Prabowo Bakal Tutup Muktamar ke-35 NU Senin Besok

Panitia menyebut Prabowo memiliki kesan positif pada pelaksanaan muktamar tahun ini.

Diterbitkan 30 Agustus 2026, 11:19 WIB
Share
Copy Link
Batalkan

Liputan6.com, Jakarta - Presiden Prabowo Subianto dijadwalkan hadir penutupan Muktamar ke-35 Nahdlatul Ulama (NU). Penutupan Muktamar dilaksanakan di Gedung Serba Guna (GSG) Pondok Pesantren Bahrul Ulum Tambakberas, Jombang, pada Senin (31/8/2026).

Kepastian mengenai kehadiran Presiden disampaikan oleh Ketua Panitia Lokal (Panlok) Muktamar ke-35 NU, KH Abdurrozaq Sholeh atau Gus Rozaq. Ia mengungkapkan, Sekretaris Kabinet (Seskab) Teddy Indra Wijaya, sudah mengonfirmasi langsung soal kehadiran Prabowo.

"Penutupan Muktamar tanggal 31 pukul 10.00 WIB pagi, akan ditutup oleh Presiden Republik Indonesia. Lokasi di GSG," kata Gus Rozaq di Ndalem Kesepuhan Pesantren Tambakberas, Minggu (30/8/2026) dini hari.

Persiapan Kehadiran Presiden

Panitia kini tengah melakukan penyesuaian jadwal agar seluruh rangkaian acara penutupan dapat berjalan selaras dengan agenda kedatangan Kepala Negara. Panitia berupaya agar prosesi penutupan dapat dimulai tepat waktu atau tidak meleset jauh dari jadwal yang telah ditentukan.

"Terkonfirmasi, karena tadi Mas Tedy sudah memberikan berita melalui WA. Diusahakan sebelum pukul 10.00 WIB sudah bisa penutupan karena Bapak (Prabowo) mau hadir," ujar Gus Rozaq.

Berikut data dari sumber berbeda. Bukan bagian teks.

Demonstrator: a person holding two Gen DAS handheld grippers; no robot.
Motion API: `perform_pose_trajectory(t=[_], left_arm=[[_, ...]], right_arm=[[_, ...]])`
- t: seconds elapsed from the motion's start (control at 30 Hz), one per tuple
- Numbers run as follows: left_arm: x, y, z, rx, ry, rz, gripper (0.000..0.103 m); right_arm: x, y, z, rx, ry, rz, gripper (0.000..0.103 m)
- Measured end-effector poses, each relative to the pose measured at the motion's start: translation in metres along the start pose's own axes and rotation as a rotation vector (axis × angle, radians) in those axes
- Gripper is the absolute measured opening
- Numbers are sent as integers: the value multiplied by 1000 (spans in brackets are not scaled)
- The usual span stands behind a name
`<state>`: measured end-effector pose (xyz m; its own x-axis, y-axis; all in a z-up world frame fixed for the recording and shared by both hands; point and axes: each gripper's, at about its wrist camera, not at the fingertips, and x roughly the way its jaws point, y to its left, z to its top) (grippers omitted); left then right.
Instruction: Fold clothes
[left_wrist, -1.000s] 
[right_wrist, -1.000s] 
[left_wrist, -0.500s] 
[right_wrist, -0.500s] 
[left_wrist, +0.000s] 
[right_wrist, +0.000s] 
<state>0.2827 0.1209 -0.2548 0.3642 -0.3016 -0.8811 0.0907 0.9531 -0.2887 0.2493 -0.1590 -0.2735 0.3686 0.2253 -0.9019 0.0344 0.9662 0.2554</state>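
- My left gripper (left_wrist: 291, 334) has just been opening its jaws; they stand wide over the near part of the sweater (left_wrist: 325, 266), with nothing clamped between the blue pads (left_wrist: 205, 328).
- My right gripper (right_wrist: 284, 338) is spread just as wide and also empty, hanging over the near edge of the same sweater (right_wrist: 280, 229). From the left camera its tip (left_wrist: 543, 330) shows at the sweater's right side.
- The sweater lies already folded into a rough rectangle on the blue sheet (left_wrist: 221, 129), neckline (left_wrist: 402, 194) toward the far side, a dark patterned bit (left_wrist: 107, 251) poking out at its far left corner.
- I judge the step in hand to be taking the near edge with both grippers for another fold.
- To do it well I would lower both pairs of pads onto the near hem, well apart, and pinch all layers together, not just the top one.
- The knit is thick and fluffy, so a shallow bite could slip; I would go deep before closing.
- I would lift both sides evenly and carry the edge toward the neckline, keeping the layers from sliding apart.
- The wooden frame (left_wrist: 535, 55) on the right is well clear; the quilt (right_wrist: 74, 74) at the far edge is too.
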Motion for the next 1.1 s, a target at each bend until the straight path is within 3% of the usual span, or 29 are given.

Kehadiran Presiden Prabowo pada penutupan ini menjadi puncak dari rangkaian Muktamar ke-35 NU yang telah berlangsung selama beberapa hari. Sebelumnya, Presiden juga telah hadir untuk membuka langsung forum permusyawaratan tertinggi organisasi Islam tersebut pada Kamis (27/8/2026).

Kesan Positif Terhadap Muktamirin

Gus Rozaq mengungkapkan bahwa Presiden Prabowo memiliki kesan yang sangat positif terhadap pelaksanaan muktamar tahun ini. Antusiasme serta kedisiplinan puluhan ribu peserta yang hadir menjadi sorotan utama bagi Presiden.

"Jelasnya beliau sangat terkesan sekali dengan penyambutan muktamirin kemarin yang jumlahnya puluhan ribu dan betul-betul sangat tertib," kata Gus Rozaq.

Selain ketertiban, sikap para muktamirin yang memberikan penghormatan tinggi kepada Presiden saat pembukaan juga meninggalkan kesan mendalam.

"Muktamirin begitu hormat kepada Presiden Republik Indonesia. Jadi beliau sangat terkesan dengan sambutan para muktamirin," imbuhnya.